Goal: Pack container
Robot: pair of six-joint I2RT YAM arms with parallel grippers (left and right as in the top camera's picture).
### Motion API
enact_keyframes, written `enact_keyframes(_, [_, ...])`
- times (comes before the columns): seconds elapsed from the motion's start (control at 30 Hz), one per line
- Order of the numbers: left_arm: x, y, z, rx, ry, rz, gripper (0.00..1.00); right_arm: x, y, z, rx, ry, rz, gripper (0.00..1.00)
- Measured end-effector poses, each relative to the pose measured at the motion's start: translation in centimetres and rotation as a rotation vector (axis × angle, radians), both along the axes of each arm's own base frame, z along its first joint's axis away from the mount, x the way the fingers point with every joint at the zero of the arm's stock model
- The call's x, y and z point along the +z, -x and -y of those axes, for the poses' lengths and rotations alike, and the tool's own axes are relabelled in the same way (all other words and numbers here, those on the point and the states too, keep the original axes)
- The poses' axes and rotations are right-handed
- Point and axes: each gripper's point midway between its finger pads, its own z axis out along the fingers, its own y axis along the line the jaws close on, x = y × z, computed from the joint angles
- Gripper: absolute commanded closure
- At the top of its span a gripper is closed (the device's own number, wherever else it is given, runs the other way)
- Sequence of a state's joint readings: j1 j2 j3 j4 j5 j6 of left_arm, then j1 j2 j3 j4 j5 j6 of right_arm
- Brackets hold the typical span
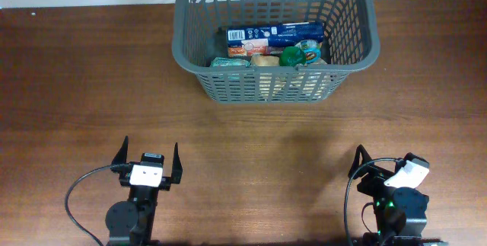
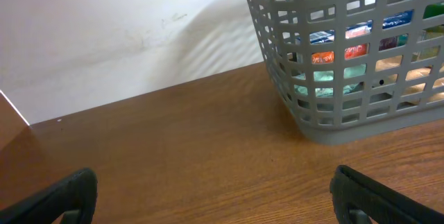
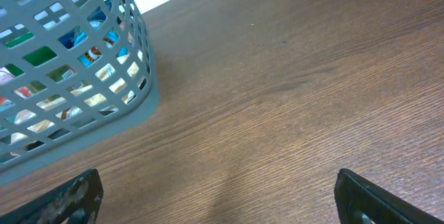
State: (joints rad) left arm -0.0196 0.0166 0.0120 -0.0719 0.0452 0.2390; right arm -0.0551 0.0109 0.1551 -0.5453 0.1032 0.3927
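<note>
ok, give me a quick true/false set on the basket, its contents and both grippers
1. The basket stands upright with groceries inside. True.
2. The left gripper is shut on a pack. False: it is open and empty.
3. The right gripper is open, holding nothing. True.
4. The blue pack lies on the table beside the basket. False: it is inside the basket.
5. Both grippers reach into the basket. False: both sit at the table's near side, apart from it.
</note>
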Motion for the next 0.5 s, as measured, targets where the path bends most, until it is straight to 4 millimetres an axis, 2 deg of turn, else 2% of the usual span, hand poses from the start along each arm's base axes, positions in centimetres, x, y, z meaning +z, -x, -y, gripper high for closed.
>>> enact_keyframes(0.5, [0.02, 0.0, 0.0, 0.0, 0.0, 0.0, 0.01, 0.0, 0.0, 0.0, 0.0, 0.0, 0.0, 0.01])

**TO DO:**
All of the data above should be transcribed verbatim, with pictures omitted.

**TASK OUTPUT:**
Goal: Pack container
Robot: pair of six-joint I2RT YAM arms with parallel grippers (left and right as in the top camera's picture).
### Motion API
enact_keyframes, written `enact_keyframes(_, [_, ...])`
- times (comes before the columns): seconds elapsed from the motion's start (control at 30 Hz), one per line
- Order of the numbers: left_arm: x, y, z, rx, ry, rz, gripper (0.00..1.00); right_arm: x, y, z, rx, ry, rz, gripper (0.00..1.00)
- Measured end-effector poses, each relative to the pose measured at the motion's start: translation in centimetres and rotation as a rotation vector (axis × angle, radians), both along the axes of each arm's own base frame, z along its first joint's axis away from the mount, x the way the fingers point with every joint at the zero of the arm's stock model
- The call's x, y and z point along the +z, -x and -y of those axes, for the poses' lengths and rotations alike, and the tool's own axes are relabelled in the same way (all other words and numbers here, those on the point and the states too, keep the original axes)
- The poses' axes and rotations are right-handed
- Point and axes: each gripper's point midway between its finger pads, its own z axis out along the fingers, its own y axis along the line the jaws close on, x = y × z, computed from the joint angles
- Gripper: absolute commanded closure
- At the top of its span a gripper is closed (the device's own number, wherever else it is given, runs the other way)
- Sequence of a state's joint readings: j1 j2 j3 j4 j5 j6 of left_arm, then j1 j2 j3 j4 j5 j6 of right_arm
- Brackets hold the typical span
State: (joints rad) left arm -0.0196 0.0166 0.0120 -0.0719 0.0452 0.2390; right arm -0.0551 0.0109 0.1551 -0.5453 0.1032 0.3927
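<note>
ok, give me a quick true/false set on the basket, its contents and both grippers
1. The basket stands upright with groceries inside. True.
2. The left gripper is shut on a pack. False: it is open and empty.
3. The right gripper is open, holding nothing. True.
4. The blue pack lies on the table beside the basket. False: it is inside the basket.
5. Both grippers reach into the basket. False: both sit at the table's near side, apart from it.
</note>
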Motion for the next 0.5 s, as measured, targets where the path bends most, until it is straight to 4 millimetres an axis, 2 deg of turn, else 2% of the usual span, hand poses from the start along each arm's base axes, positions in centimetres, x, y, z meaning +z, -x, -y, gripper high for closed.
>>> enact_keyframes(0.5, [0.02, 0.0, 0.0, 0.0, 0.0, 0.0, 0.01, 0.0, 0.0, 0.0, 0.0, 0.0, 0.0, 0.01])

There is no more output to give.